Als Dank für die Unterweisung in Navigationslehre schenkte Ritter Schlendrian den unbekannten Inselbewohnern die Risszeichnungen zum Bau einer Kathedrale und erlöste Erzbischof Vulgarus II. von Antijochia von seiner Ruderbank. Dem lästigen Mönch Severin schenkte er ebenfalls den freundlichen Bewohnern von «Sankt Donner und Doria». Auf diese Weise entstand die erste Kathedrale auf dem Boden der Neuen Welt. Deren heutiger Name "Santo Domingo" (Dominikanische Republik) ist nur eine Fehlinterpretation des ursprünglichen Namens "Sankt Donner und Doria". Kunsthistoriker werden aufgrund dieser Fakten den erhaltenen Kathedralbau ins 13. Jahrhundert vordatieren müssen. Immerhin handelt es sich um die einzige Kathedrale Lateinamerikas, die noch gotische Züge trägt. Durch ein Erdbeben wurde die Kathedrale kurz nach der Ankunft eines gewissen Christoph Columbus schwer beschädigt, und wurde in ihrer heutigen "ungotischen" gedrungenen Form wiederhergestellt, aber Teile der Außenmauern mit den Strebepfeilern und dem Hochchor sind immer noch typisch gotisch.

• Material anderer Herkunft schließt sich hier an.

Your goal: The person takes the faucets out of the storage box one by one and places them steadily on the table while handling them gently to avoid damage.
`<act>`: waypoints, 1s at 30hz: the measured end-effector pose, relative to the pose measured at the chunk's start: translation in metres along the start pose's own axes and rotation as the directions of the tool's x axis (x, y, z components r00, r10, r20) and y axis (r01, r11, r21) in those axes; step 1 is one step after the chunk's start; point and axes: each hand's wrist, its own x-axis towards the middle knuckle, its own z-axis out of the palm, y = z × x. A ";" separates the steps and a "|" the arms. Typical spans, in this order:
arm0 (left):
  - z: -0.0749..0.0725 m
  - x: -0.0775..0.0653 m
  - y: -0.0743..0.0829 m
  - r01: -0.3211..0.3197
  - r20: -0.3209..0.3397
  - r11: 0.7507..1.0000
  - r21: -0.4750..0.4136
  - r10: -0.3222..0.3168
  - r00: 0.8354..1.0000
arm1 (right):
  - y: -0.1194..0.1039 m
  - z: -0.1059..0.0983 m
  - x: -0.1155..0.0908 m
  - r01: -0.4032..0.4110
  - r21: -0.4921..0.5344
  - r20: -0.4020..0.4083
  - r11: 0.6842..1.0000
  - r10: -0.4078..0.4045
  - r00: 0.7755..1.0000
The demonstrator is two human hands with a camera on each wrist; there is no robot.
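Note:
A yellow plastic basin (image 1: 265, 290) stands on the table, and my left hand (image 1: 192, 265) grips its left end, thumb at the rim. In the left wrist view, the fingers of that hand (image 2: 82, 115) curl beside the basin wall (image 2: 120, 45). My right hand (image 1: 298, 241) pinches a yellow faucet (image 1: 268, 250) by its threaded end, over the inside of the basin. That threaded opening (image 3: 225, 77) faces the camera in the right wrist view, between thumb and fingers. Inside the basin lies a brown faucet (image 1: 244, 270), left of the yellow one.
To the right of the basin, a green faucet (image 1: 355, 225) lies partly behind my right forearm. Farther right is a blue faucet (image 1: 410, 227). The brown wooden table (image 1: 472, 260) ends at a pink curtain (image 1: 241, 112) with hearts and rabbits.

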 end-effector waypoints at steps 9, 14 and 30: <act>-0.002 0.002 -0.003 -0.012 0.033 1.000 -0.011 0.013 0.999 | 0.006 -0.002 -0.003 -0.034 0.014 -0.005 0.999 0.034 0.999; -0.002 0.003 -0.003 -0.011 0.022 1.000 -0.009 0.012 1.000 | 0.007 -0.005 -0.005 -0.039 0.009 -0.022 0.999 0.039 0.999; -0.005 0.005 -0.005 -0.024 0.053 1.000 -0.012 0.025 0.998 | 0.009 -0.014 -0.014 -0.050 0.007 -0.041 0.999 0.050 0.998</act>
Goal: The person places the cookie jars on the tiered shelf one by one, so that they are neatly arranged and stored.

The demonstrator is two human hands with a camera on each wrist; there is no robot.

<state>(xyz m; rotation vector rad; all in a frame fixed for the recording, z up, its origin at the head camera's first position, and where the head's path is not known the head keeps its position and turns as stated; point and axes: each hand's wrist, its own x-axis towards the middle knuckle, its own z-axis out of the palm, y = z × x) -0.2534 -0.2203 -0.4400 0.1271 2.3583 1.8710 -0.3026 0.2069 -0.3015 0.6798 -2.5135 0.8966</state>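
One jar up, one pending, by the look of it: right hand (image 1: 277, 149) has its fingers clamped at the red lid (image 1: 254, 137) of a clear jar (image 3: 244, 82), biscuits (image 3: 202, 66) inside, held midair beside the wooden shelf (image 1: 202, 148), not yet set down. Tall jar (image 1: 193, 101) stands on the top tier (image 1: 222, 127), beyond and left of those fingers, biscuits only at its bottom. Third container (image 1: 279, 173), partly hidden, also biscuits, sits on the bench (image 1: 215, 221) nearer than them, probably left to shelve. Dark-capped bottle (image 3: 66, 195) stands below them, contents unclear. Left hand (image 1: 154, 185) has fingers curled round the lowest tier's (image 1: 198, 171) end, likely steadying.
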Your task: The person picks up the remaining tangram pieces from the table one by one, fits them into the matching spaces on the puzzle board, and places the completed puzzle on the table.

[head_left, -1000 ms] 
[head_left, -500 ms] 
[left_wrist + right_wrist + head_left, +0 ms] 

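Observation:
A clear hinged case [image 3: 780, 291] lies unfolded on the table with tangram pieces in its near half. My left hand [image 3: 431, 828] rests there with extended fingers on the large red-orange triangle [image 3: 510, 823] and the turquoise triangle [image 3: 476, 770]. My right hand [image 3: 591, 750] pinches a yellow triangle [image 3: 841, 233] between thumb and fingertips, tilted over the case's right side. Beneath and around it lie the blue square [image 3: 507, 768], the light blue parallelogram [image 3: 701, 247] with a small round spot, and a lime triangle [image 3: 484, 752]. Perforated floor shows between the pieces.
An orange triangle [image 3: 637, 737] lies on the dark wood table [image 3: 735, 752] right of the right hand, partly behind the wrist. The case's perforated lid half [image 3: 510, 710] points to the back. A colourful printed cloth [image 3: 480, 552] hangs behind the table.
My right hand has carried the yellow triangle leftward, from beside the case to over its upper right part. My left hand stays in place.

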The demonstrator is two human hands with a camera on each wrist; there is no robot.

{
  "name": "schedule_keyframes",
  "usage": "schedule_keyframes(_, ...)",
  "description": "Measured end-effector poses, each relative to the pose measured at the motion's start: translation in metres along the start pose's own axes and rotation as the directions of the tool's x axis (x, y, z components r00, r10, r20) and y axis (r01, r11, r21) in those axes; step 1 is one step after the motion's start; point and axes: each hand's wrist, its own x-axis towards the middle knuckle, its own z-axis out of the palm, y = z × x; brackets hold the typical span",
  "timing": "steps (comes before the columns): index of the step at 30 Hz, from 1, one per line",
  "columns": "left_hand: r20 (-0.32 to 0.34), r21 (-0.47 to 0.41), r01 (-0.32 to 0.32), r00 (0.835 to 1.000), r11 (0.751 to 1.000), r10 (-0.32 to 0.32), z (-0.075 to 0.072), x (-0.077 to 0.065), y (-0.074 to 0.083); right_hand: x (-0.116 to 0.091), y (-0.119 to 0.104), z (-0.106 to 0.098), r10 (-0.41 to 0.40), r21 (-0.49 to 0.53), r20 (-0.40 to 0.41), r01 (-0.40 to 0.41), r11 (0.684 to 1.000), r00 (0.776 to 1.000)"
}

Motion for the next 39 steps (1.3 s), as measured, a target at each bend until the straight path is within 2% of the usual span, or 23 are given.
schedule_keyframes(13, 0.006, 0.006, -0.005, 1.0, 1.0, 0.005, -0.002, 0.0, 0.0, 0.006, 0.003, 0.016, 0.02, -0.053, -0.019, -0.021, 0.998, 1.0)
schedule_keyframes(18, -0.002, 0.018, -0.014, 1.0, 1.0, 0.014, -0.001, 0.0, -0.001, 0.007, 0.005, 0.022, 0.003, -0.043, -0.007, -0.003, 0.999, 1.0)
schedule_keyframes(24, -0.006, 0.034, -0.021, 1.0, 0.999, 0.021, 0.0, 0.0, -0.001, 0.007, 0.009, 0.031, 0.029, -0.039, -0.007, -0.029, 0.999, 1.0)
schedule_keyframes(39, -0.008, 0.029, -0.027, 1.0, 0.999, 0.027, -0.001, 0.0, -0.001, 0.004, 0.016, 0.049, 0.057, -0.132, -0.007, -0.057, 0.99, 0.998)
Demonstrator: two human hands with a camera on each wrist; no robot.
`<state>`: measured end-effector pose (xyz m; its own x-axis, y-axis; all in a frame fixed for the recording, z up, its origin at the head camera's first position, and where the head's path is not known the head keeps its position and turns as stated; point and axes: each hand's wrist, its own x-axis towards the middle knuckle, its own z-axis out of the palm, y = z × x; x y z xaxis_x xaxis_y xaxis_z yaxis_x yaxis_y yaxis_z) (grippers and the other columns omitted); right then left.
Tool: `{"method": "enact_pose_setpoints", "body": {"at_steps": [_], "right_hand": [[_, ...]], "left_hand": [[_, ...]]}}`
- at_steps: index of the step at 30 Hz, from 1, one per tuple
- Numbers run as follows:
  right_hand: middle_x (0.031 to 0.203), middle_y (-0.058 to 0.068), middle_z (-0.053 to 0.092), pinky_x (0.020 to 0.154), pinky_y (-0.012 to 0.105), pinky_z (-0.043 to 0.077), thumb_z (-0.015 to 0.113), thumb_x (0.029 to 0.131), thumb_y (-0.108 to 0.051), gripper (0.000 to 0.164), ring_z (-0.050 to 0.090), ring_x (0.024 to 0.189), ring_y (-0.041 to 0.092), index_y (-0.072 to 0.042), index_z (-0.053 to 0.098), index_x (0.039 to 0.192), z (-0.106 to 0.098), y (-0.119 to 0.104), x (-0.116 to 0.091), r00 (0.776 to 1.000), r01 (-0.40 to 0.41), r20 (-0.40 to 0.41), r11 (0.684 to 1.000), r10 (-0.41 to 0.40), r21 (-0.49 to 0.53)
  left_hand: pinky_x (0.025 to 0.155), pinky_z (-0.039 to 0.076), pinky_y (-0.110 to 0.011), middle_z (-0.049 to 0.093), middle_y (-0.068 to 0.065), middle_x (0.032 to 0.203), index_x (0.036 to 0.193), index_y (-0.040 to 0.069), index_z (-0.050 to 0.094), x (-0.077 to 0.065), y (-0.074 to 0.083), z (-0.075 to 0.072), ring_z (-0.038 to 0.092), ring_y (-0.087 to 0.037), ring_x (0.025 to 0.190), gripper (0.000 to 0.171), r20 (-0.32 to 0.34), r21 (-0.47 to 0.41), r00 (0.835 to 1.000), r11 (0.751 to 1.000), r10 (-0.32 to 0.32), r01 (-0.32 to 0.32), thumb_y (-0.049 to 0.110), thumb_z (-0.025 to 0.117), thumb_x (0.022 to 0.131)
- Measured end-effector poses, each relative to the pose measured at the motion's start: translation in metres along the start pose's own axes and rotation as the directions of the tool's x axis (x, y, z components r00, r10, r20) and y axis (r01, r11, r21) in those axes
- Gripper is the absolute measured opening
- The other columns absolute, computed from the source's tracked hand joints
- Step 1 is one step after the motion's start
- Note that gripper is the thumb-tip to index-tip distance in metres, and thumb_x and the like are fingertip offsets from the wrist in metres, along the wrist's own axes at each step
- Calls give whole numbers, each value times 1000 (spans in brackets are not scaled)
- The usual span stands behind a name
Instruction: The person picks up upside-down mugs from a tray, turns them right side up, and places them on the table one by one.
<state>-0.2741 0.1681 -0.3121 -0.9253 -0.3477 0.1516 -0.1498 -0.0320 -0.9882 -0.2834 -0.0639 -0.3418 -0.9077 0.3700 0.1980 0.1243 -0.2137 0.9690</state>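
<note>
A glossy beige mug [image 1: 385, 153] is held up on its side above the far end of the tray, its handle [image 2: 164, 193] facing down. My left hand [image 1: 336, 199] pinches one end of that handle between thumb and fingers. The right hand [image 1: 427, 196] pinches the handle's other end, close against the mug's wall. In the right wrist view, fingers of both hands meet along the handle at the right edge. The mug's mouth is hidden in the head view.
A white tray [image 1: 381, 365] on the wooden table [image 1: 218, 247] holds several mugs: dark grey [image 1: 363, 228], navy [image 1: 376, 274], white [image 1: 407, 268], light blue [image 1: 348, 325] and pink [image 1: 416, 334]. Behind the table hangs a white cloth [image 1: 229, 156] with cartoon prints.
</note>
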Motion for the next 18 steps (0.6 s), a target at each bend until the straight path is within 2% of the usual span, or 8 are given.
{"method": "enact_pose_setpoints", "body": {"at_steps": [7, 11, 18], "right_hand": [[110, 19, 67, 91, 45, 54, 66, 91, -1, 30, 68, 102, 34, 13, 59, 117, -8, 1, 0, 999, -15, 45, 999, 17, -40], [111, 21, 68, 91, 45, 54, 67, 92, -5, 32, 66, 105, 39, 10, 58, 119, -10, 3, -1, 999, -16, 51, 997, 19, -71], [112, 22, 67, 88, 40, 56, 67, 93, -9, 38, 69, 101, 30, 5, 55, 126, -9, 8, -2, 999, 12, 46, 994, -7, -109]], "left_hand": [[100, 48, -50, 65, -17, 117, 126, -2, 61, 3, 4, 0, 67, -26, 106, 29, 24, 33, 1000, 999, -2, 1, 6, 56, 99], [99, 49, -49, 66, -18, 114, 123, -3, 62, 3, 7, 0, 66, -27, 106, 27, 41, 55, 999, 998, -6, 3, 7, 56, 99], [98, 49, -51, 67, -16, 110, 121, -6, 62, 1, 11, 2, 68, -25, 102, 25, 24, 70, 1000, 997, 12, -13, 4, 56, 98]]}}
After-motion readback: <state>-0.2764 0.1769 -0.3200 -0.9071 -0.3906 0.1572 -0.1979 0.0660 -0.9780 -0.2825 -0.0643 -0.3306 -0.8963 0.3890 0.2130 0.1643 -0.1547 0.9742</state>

Ohne den dicken Erzbischof und den lästigen Mönch an Bord waren die Winde der Saarkrone bestens gewogen. Westlich von Irland traf man noch auf eine kleine Flotte netter Wickinger die ein Land namens Amerika suchten und auch auf Helgoland machte die «Krone der Saar» Station. Im Frühjahr 1213, nach insgesamt neun Jahren ,vier Tagen und 21 Stunden legte die «Krone der Saar» in heimatlichen Gewässern am Fuß der Humpenburg an. Ännchens Kneipe am Dorfbrunnen verzeichnete in diesen Wochen wahre Rekordumsätze.